**EXERCISE DETAILS**
An exact copy of all the data below is required.

**PROVIDED ENTRIES**
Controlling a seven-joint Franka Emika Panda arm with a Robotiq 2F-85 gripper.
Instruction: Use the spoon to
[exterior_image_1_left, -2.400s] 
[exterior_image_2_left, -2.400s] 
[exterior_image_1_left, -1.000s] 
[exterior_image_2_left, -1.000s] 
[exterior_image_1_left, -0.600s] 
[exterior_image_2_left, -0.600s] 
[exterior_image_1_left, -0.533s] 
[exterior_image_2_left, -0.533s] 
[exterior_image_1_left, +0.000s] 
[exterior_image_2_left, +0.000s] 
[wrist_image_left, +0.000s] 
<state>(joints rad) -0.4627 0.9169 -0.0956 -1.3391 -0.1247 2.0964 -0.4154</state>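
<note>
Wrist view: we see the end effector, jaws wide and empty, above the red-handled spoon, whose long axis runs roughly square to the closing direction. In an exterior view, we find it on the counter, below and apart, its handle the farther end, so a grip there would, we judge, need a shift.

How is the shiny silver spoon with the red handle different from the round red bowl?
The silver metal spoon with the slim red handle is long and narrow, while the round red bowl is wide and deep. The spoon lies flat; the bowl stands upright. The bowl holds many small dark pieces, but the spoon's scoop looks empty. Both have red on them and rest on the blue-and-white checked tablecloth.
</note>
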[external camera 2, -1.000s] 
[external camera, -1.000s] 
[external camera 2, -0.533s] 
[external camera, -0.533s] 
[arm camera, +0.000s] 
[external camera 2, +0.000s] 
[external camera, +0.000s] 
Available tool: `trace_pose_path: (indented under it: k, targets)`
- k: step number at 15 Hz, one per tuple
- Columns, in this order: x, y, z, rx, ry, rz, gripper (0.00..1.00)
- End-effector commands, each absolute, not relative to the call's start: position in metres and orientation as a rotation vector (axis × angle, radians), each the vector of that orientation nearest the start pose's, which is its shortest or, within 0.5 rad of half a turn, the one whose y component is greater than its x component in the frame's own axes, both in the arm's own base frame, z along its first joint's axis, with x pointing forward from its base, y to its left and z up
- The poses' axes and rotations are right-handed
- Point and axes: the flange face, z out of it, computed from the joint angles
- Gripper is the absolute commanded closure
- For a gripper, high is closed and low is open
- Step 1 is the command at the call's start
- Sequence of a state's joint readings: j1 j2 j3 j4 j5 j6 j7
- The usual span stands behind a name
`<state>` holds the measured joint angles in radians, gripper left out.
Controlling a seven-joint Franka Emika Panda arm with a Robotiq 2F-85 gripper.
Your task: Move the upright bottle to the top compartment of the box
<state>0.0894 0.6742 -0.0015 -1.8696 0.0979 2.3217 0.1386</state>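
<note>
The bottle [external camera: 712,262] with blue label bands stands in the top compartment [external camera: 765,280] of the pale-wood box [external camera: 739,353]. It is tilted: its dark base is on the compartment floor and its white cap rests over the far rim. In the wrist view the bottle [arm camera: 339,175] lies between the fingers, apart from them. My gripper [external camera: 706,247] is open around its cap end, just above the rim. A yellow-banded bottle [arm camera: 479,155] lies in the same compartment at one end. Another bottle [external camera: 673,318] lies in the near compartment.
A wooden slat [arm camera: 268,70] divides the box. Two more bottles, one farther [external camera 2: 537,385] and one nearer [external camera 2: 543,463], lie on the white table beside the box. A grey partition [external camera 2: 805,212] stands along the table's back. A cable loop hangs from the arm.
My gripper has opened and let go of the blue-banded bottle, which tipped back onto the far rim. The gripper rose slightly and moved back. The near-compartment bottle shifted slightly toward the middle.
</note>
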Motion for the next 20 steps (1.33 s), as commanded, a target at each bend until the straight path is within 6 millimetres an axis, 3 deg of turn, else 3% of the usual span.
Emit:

**RESPONSE BELOW**
Controlling a seven-joint Franka Emika Panda arm with a Robotiq 2F-85 gripper.
Instruction: Use the spoon to
[exterior_image_1_left, -2.400s] 
[exterior_image_2_left, -2.400s] 
[exterior_image_1_left, -1.000s] 
[exterior_image_2_left, -1.000s] 
[exterior_image_1_left, -0.600s] 
[exterior_image_2_left, -0.600s] 
[exterior_image_1_left, -0.533s] 
[exterior_image_2_left, -0.533s] 
[exterior_image_1_left, +0.000s] 
[exterior_image_2_left, +0.000s] 
[wrist_image_left, +0.000s] 
<state>(joints rad) -0.4627 0.9169 -0.0956 -1.3391 -0.1247 2.0964 -0.4154</state>
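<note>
Wrist view: we see the end effector, jaws wide and empty, above the red-handled spoon, whose long axis runs roughly square to the closing direction. In an exterior view, we find it on the counter, below and apart, its handle the farther end, so a grip there would, we judge, need a shift.

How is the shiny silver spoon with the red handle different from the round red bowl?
The silver metal spoon with the slim red handle is long and narrow, while the round red bowl is wide and deep. The spoon lies flat; the bowl stands upright. The bowl holds many small dark pieces, but the spoon's scoop looks empty. Both have red on them and rest on the blue-and-white checked tablecloth.
</note>
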[external camera 2, -1.000s] 
[external camera, -1.000s] 
[external camera 2, -0.533s] 
[external camera, -0.533s] 
[arm camera, +0.000s] 
[external camera 2, +0.000s] 
[external camera, +0.000s] 
Available tool: `trace_pose_path: (indented under it: k, targets)`
- k: step number at 15 Hz, one per tuple
- Columns, in this order: x, y, z, rx, ry, rz, gripper (0.00..1.00)
- End-effector commands, each absolute, not relative to the call's start: position in metres and orientation as a rotation vector (axis × angle, radians), each the vector of that orientation nearest the start pose's, which is its shortest or, within 0.5 rad of half a turn, the one whose y component is greater than its x component in the frame's own axes, both in the arm's own base frame, z along its first joint's axis, with x pointing forward from its base, y to its left and z up
- The poses' axes and rotations are right-handed
- Point and axes: the flange face, z out of it, computed from the joint angles
- Gripper is the absolute commanded closure
- For a gripper, high is closed and low is open
- Step 1 is the command at the call's start
- Sequence of a state's joint readings: j1 j2 j3 j4 j5 j6 j7
- The usual span stands behind a name
`<state>` holds the measured joint angles in radians, gripper left out.
Controlling a seven-joint Franka Emika Panda arm with a Robotiq 2F-85 gripper.
Your task: Move the upright bottle to the top compartment of the box
<state>0.0894 0.6742 -0.0015 -1.8696 0.0979 2.3217 0.1386</state>
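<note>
The bottle [external camera: 712,262] with blue label bands stands in the top compartment [external camera: 765,280] of the pale-wood box [external camera: 739,353]. It is tilted: its dark base is on the compartment floor and its white cap rests over the far rim. In the wrist view the bottle [arm camera: 339,175] lies between the fingers, apart from them. My gripper [external camera: 706,247] is open around its cap end, just above the rim. A yellow-banded bottle [arm camera: 479,155] lies in the same compartment at one end. Another bottle [external camera: 673,318] lies in the near compartment.
A wooden slat [arm camera: 268,70] divides the box. Two more bottles, one farther [external camera 2: 537,385] and one nearer [external camera 2: 543,463], lie on the white table beside the box. A grey partition [external camera 2: 805,212] stands along the table's back. A cable loop hangs from the arm.
My gripper has opened and let go of the blue-banded bottle, which tipped back onto the far rim. The gripper rose slightly and moved back. The near-compartment bottle shifted slightly toward the middle.
</note>
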Motion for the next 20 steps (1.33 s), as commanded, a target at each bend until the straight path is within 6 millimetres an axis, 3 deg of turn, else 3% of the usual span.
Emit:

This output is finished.